Locate the lines of the listing below that hold "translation", then copy each of them.

### LISTED ENTRIES

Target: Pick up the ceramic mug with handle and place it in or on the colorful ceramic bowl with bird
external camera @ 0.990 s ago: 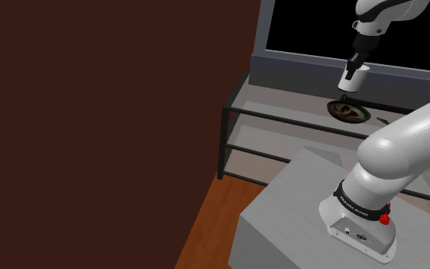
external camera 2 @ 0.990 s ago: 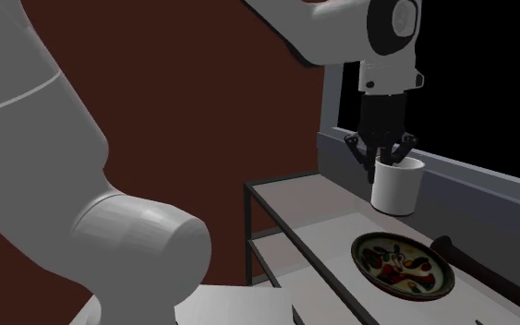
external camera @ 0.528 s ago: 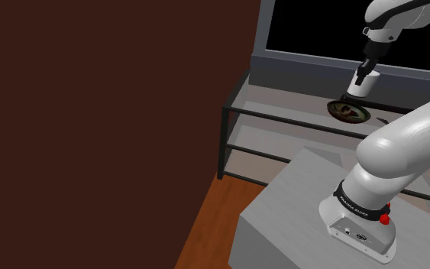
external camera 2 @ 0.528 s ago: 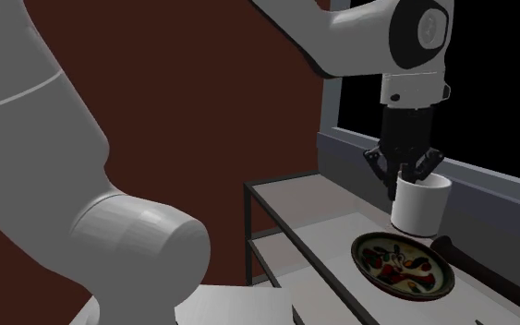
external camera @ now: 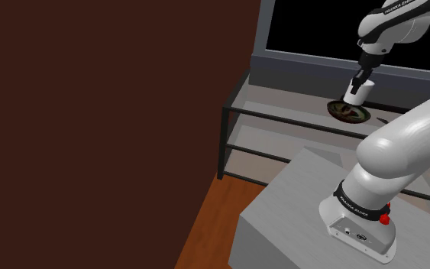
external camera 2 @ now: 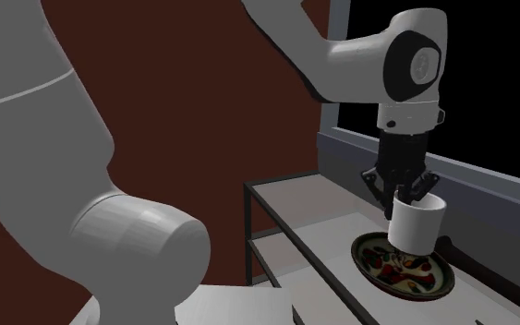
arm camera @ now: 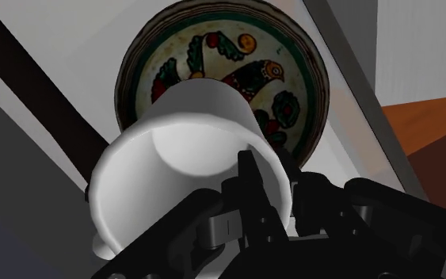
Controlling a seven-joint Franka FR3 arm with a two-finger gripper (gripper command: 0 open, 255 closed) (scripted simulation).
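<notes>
A plain white mug [external camera 2: 415, 224] hangs upright just over the painted bowl [external camera 2: 405, 270], and whether it touches the bowl I cannot tell. My black gripper [external camera 2: 403, 189] comes down from above and is shut on the mug's rim. In the wrist view one finger [arm camera: 249, 178] is inside the mug [arm camera: 181, 150] and the other outside the wall. The bowl [arm camera: 213, 47], with its red, green and yellow bird, lies right beneath. In the shoulder view the gripper [external camera: 357, 79] holds the mug [external camera: 356, 92] over the bowl [external camera: 348, 113] on the far table.
The bowl rests on a narrow dark-framed table [external camera 2: 313, 222] below a grey window sill [external camera 2: 489, 185] with a black area behind. A dark slim object [external camera 2: 453, 247] lies beside the bowl. A dark brown wall [external camera: 106, 115] fills the shoulder view's left. The grey stand [external camera: 297, 206] sits at lower right.
The gripper has carried the mug down and sideways from beside the bowl until it hangs directly over the bowl. The grip has stayed shut throughout.
</notes>
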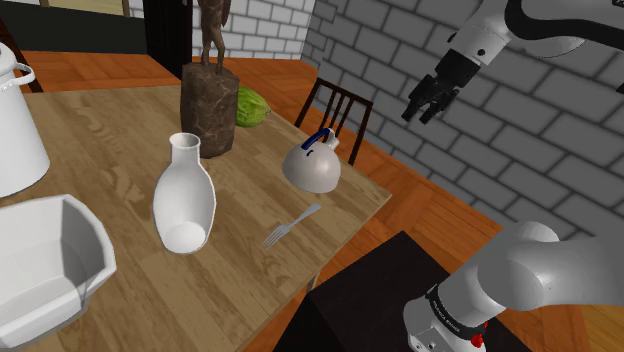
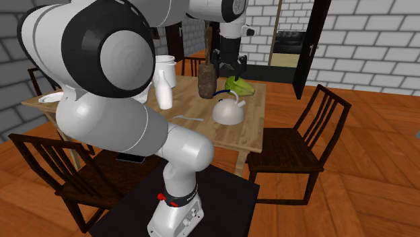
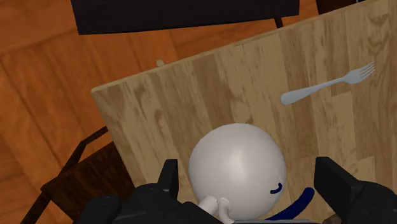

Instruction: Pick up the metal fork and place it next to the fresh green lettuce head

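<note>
The grey metal fork lies flat on the wooden table near its front corner, between the white vase and the kettle. It also appears as the fork and the fork. The green lettuce head rests at the far edge behind a dark block, and is seen as the lettuce too. My gripper hangs open high in the air, off to the shoulder view's right of the table. In the wrist view the gripper holds nothing, and its fingers stand wide apart above the kettle.
A white kettle with a blue handle sits between fork and lettuce. A white vase, a dark block with a statue, a white pot and a white basin share the table. Dark chairs stand alongside.
</note>
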### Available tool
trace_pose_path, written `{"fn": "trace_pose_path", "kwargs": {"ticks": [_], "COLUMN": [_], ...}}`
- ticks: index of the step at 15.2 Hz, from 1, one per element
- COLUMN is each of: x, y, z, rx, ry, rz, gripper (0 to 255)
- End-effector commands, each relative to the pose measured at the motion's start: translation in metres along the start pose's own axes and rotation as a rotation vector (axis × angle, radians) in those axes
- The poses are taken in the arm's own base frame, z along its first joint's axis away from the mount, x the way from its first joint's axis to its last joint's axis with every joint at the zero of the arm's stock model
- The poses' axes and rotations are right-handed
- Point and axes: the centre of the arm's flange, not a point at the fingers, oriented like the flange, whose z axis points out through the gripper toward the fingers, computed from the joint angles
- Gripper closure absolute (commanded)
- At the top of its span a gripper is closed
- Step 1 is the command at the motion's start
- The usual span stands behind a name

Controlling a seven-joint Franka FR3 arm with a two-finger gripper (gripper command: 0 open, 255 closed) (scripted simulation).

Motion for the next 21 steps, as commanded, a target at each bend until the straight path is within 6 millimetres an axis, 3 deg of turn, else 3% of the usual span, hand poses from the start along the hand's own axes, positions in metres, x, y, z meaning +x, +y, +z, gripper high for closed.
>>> {"fn": "trace_pose_path", "kwargs": {"ticks": [1,11,21], "x": [0.000,-0.042,-0.036], "y": [0.000,-0.099,-0.196], "z": [0.000,0.095,0.200], "rx": [0.000,-0.097,-0.194], "ry": [0.000,0.034,0.069], "rz": [0.000,0.442,0.884], "gripper": [0,0,0]}}
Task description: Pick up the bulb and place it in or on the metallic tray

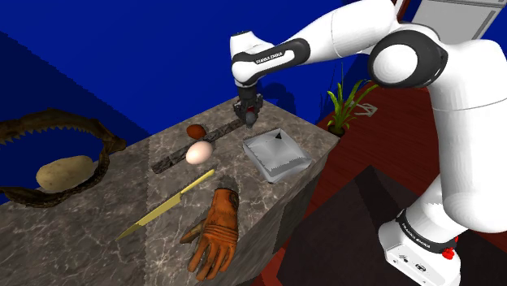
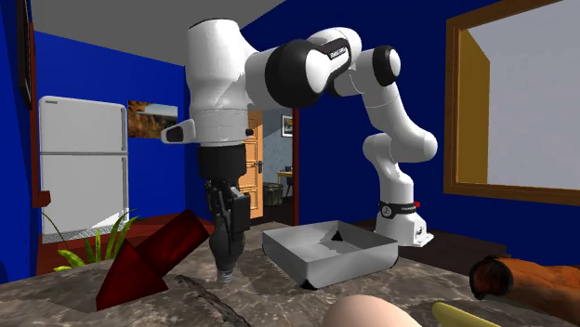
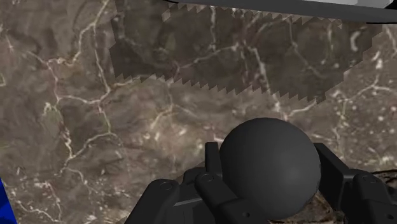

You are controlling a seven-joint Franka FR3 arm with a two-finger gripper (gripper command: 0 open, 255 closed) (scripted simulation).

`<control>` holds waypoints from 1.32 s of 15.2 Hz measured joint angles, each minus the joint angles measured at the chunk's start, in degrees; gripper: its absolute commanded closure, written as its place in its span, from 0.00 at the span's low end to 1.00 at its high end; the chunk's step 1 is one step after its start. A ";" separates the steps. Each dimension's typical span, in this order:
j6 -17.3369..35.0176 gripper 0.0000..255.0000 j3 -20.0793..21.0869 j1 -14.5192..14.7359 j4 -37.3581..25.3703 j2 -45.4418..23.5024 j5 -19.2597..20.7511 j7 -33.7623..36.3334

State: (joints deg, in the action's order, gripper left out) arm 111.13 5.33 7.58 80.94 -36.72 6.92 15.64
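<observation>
- The gripper (image 1: 247, 119) is closed partway, both fingers clasping the bulb (image 3: 270, 167), a smooth, dark, round globe with a ribbed screw base pointing down.
- The bulb hangs low over the veined marble counter (image 1: 89, 240), near the grey, shallow-walled square tray (image 1: 284, 164).

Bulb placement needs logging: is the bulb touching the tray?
Apart. The wrist view shows a broad stretch of marbled counter between the dark bulb and the tray rim.
</observation>
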 measured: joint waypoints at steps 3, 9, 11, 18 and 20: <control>-1.75 1.00 0.04 0.05 -1.43 0.33 -0.08 -0.10; -5.19 1.00 0.15 0.01 -3.10 2.13 -0.31 -0.43; -6.67 1.00 0.16 -0.02 -4.25 2.46 -0.38 -0.62; -11.19 1.00 0.23 0.05 -7.67 3.58 -0.56 -0.97; -12.71 1.00 0.26 0.14 -9.07 3.70 -0.59 -1.02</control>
State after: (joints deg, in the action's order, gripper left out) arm 98.41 5.59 7.72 71.87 -33.02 6.33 14.62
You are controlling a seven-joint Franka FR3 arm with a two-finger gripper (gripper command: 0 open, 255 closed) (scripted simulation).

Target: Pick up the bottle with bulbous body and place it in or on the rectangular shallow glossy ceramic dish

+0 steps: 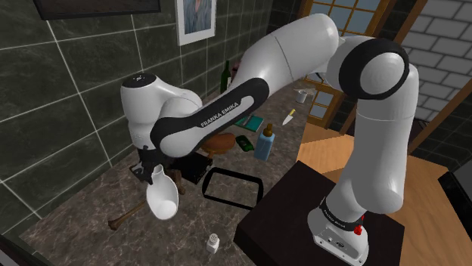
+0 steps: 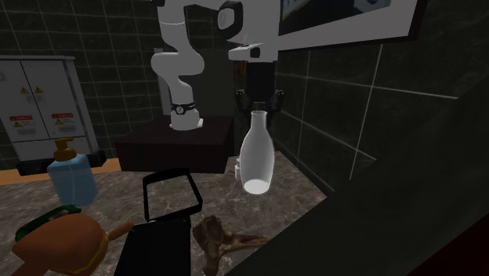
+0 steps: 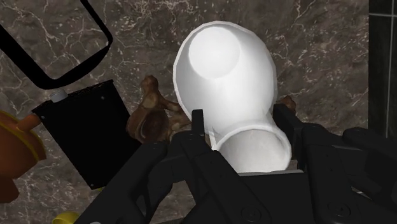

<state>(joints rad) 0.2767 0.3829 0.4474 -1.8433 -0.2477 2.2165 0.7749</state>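
The gripper [image 3: 240, 127] clasps the neck of the white bulbous bottle [image 3: 222, 70] between its 2 fingers. The bottle hangs body-down over the dark marbled counter [image 3: 318, 57], beside the black-rimmed rectangular dish [image 3: 57, 51] and not over it. The wrist view gives that close grip, the shoulder view adds "FRANKA EMIKA" printed along the arm [image 1: 219, 112] and a small white shaker [image 1: 213, 242], and the second exterior view brings in a blue pump bottle [image 2: 72, 176] and a grey cabinet [image 2: 47, 102] with yellow warning triangles on its 2 doors, their print too small to read.
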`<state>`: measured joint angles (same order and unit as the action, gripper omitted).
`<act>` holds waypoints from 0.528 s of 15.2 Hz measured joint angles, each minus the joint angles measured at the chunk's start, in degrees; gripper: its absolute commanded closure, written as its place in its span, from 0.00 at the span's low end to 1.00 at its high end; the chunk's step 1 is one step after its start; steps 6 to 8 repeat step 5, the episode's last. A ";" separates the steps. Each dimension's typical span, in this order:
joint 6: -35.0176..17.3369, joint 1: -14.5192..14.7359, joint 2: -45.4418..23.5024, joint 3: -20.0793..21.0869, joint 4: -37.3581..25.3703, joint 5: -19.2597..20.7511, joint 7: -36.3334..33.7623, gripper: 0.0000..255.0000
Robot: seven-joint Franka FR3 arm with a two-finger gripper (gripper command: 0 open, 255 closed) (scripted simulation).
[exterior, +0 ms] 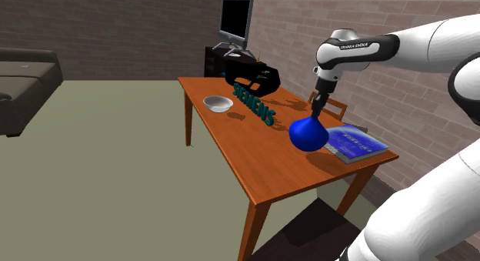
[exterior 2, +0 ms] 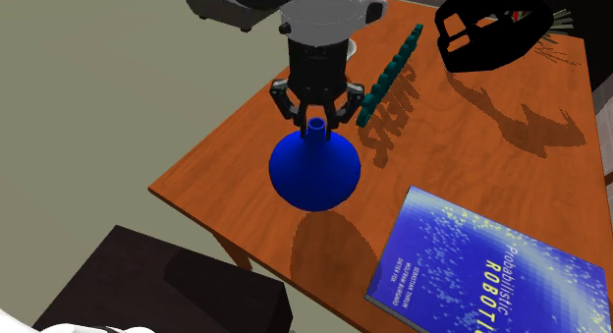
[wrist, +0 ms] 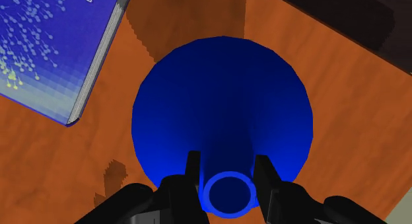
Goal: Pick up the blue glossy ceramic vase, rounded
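Blue vase (exterior: 308, 135), round-bellied w/ a narrow neck, is at the camera-side end of a brown wooden table (exterior: 254, 163), its neck clamped by the robot arm's black gripper (exterior: 316, 107). In the shoulder view it sits toward the table's right edge, just beside a blue book (exterior: 355, 142). Whether its base rests on the tabletop or hangs just clear of it can't be told.

Second exterior view: the gripper (exterior 2: 316, 123) comes straight down on the vase (exterior 2: 314, 172), closed against both sides of the neck. The book (exterior 2: 491, 272), w/ "Probabilistic" on its cover, lies near at lower right, apart from the vase.

Wrist view: the two fingers (wrist: 193, 171) press the neck on either side just under its rim. The vase body (wrist: 221, 97) spreads out beyond them, and a book corner (wrist: 59, 44) is close by, not touching.

Also on the table, shoulder view: teal block letters (exterior: 255, 103) mid-table, a pale bowl (exterior: 218, 104) to their left, and a black open-frame object (exterior: 254, 73) at the far end. Behind it are a monitor (exterior: 235, 21) and a brick wall (exterior: 115, 25), w/ a brown sofa (exterior: 23, 78) at far left. A dark chair (exterior: 308, 232) stands at the table's camera-side end.
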<state>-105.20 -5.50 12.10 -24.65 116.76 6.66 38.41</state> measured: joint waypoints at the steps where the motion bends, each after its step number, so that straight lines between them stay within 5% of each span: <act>1: 0.79 0.01 -0.18 -0.04 -0.97 -0.09 0.17 1.00; 8: 3.63 0.09 0.23 0.20 -3.41 -0.05 0.12 1.00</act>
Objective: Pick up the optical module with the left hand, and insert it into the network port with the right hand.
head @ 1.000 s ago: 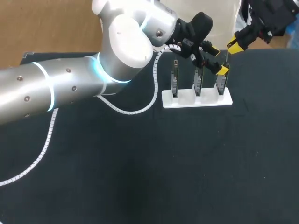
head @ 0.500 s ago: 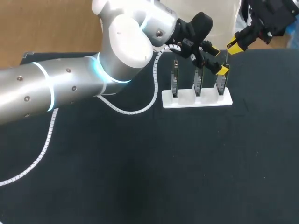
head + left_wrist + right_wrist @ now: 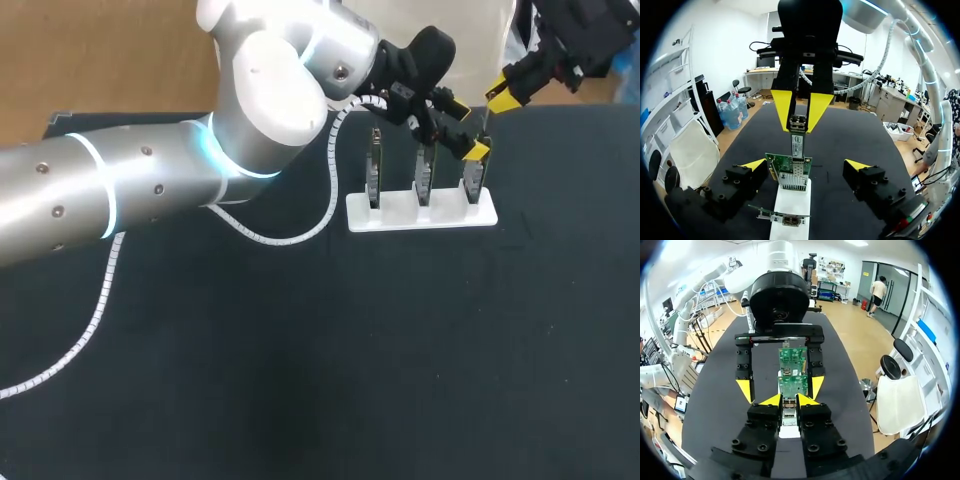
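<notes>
Head view, left arm [image 3: 150, 185] overhanging card rack [image 3: 446, 214]

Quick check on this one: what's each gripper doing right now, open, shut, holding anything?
Left gripper: open, one finger on each side of the green network card, not touching it.
Right gripper: shut on the optical module.
</notes>
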Available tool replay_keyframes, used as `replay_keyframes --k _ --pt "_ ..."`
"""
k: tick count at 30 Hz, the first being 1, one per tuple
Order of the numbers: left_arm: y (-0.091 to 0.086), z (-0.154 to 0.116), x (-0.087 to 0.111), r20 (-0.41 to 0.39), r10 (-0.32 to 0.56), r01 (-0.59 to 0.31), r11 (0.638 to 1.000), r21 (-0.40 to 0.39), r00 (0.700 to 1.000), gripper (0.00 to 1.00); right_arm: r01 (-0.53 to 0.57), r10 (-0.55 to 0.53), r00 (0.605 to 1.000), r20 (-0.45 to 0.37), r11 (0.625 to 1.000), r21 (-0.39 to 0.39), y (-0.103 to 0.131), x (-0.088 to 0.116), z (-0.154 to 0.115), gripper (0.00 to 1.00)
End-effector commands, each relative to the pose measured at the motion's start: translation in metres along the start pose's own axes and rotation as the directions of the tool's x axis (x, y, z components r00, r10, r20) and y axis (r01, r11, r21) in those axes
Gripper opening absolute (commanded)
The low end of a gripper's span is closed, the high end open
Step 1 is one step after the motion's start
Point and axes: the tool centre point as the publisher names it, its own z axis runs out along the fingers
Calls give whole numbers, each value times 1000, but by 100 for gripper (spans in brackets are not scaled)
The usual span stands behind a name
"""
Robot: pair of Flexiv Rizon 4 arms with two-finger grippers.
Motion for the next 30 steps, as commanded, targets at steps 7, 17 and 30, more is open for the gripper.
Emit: replay_keyframes --k 7,17,30 --pt "1 1 -1 -5 -1 1 1000 1 1000 100 -9 9 1000 4 1000 2 0 4 3 0" --pt "1 1 -1 -5 -1 1 1000 1 1000 100 -5 5 1000 3 1000 -9 0 3 4 0" --pt "1 1 -1 -5 -1 1 1000 1 1000 100 13 -14 1000 -12 999 -33 0 0 1 0"
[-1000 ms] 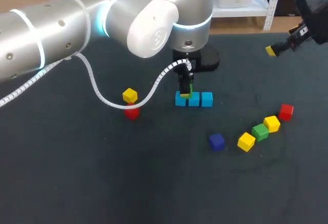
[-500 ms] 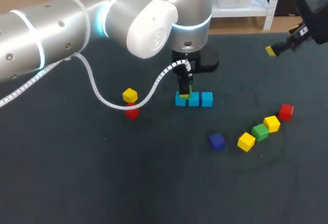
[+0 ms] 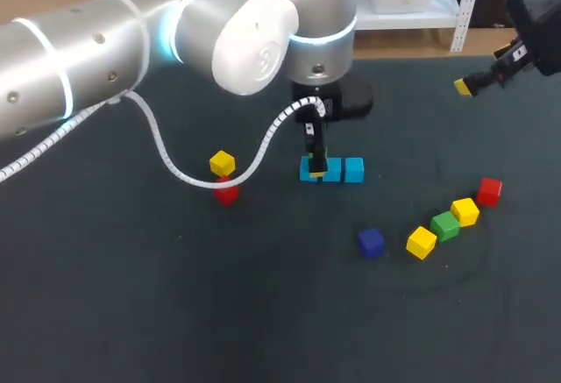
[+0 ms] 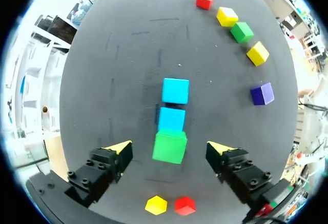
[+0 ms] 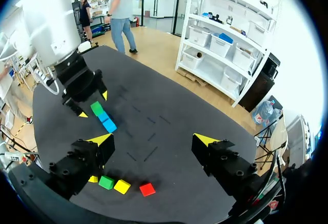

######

[SOLUTION FOR THIS PROBLEM]:
- End-effector commands, each relative to the pose measured at the motion's start: translation in metres along the start pose's own axes and rotation as a rotation vector (axis × angle, radians) in those axes
End-effector commands, each relative to the pose measured at the motion's start: translation in metres along the start pose's own axes and rotation as the directions of the tool's x axis (x, y, z components r00, r10, r20) and y axis (r01, r11, r21) in those axes

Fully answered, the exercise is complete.